**Prompt**:
Copy out all of the data below exactly, so that no word differs from the original.

........

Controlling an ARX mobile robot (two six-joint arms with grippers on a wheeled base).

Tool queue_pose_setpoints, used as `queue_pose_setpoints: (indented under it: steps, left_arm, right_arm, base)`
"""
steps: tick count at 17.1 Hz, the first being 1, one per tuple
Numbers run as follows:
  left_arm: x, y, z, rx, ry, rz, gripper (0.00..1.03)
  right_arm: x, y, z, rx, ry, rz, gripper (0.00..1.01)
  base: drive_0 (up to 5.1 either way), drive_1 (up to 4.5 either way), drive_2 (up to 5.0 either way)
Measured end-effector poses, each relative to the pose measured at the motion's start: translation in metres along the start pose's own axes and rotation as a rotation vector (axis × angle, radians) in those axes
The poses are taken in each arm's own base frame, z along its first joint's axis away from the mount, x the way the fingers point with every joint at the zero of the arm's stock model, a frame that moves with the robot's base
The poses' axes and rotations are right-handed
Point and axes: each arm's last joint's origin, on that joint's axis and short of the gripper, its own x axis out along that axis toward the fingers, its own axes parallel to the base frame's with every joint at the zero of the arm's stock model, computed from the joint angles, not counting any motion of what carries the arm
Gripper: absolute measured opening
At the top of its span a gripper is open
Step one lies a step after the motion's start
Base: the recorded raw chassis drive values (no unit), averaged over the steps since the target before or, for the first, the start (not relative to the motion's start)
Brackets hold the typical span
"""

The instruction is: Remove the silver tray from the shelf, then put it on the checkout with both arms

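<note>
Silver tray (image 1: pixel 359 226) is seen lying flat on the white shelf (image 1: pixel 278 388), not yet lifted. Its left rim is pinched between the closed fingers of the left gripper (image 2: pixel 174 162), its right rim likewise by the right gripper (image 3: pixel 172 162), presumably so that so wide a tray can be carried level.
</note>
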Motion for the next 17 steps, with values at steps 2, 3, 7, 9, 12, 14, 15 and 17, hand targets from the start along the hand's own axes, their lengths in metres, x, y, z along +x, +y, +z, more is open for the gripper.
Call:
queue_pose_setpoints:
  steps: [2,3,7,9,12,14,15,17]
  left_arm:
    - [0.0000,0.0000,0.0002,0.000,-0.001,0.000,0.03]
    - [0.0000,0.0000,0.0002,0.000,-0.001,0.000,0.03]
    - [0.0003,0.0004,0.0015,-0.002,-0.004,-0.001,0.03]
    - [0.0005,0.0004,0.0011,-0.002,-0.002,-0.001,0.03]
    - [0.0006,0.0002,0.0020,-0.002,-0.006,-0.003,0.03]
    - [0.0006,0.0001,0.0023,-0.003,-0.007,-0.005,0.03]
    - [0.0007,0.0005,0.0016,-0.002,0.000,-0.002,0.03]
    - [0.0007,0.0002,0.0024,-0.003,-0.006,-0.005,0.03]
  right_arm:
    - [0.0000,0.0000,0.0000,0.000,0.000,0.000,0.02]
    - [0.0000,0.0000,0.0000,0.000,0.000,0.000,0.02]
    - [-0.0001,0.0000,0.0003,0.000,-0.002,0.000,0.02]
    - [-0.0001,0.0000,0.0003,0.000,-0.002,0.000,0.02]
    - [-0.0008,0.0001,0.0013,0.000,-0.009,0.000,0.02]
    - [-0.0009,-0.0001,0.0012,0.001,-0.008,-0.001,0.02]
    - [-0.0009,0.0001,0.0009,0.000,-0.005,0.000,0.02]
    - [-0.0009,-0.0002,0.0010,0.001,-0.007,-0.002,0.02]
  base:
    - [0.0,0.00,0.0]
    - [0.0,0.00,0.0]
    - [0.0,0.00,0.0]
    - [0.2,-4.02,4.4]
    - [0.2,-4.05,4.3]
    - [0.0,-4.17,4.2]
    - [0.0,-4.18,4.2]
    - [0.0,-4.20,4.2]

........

**Response box**:
Controlling an ARX mobile robot (two six-joint arms with grippers on a wheeled base).

Tool queue_pose_setpoints, used as `queue_pose_setpoints: (indented under it: steps, left_arm, right_arm, base)`
"""
steps: tick count at 17.1 Hz, the first being 1, one per tuple
Numbers run as follows:
  left_arm: x, y, z, rx, ry, rz, gripper (0.00..1.03)
  right_arm: x, y, z, rx, ry, rz, gripper (0.00..1.01)
  base: drive_0 (up to 5.1 either way), drive_1 (up to 4.5 either way), drive_2 (up to 5.0 either way)
Measured end-effector poses, each relative to the pose measured at the motion's start: translation in metres along the start pose's own axes and rotation as a rotation vector (axis × angle, radians) in those axes
The poses are taken in each arm's own base frame, z along its first joint's axis away from the mount, x the way the fingers point with every joint at the zero of the arm's stock model, a frame that moves with the robot's base
The poses' axes and rotations are right-handed
Point and axes: each arm's last joint's origin, on that joint's axis and short of the gripper, its own x axis out along that axis toward the fingers, its own axes parallel to the base frame's with every joint at the zero of the arm's stock model, computed from the joint angles, not counting any motion of what carries the arm
Gripper: absolute measured opening
At the top of its span a gripper is open
Step one lies a step after the motion's start
Base: the recorded raw chassis drive values (no unit), averaged over the steps since the target before or, for the first, the start (not relative to the motion's start)
Brackets hold the typical span
"""

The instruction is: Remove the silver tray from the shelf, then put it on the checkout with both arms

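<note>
Silver tray (image 1: pixel 359 226) is seen lying flat on the white shelf (image 1: pixel 278 388), not yet lifted. Its left rim is pinched between the closed fingers of the left gripper (image 2: pixel 174 162), its right rim likewise by the right gripper (image 3: pixel 172 162), presumably so that so wide a tray can be carried level.
</note>
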Motion for the next 17 steps, with values at steps 2, 3, 7, 9, 12, 14, 15 and 17, hand targets from the start along the hand's own axes, their lengths in metres, x, y, z along +x, +y, +z, more is open for the gripper.
Call:
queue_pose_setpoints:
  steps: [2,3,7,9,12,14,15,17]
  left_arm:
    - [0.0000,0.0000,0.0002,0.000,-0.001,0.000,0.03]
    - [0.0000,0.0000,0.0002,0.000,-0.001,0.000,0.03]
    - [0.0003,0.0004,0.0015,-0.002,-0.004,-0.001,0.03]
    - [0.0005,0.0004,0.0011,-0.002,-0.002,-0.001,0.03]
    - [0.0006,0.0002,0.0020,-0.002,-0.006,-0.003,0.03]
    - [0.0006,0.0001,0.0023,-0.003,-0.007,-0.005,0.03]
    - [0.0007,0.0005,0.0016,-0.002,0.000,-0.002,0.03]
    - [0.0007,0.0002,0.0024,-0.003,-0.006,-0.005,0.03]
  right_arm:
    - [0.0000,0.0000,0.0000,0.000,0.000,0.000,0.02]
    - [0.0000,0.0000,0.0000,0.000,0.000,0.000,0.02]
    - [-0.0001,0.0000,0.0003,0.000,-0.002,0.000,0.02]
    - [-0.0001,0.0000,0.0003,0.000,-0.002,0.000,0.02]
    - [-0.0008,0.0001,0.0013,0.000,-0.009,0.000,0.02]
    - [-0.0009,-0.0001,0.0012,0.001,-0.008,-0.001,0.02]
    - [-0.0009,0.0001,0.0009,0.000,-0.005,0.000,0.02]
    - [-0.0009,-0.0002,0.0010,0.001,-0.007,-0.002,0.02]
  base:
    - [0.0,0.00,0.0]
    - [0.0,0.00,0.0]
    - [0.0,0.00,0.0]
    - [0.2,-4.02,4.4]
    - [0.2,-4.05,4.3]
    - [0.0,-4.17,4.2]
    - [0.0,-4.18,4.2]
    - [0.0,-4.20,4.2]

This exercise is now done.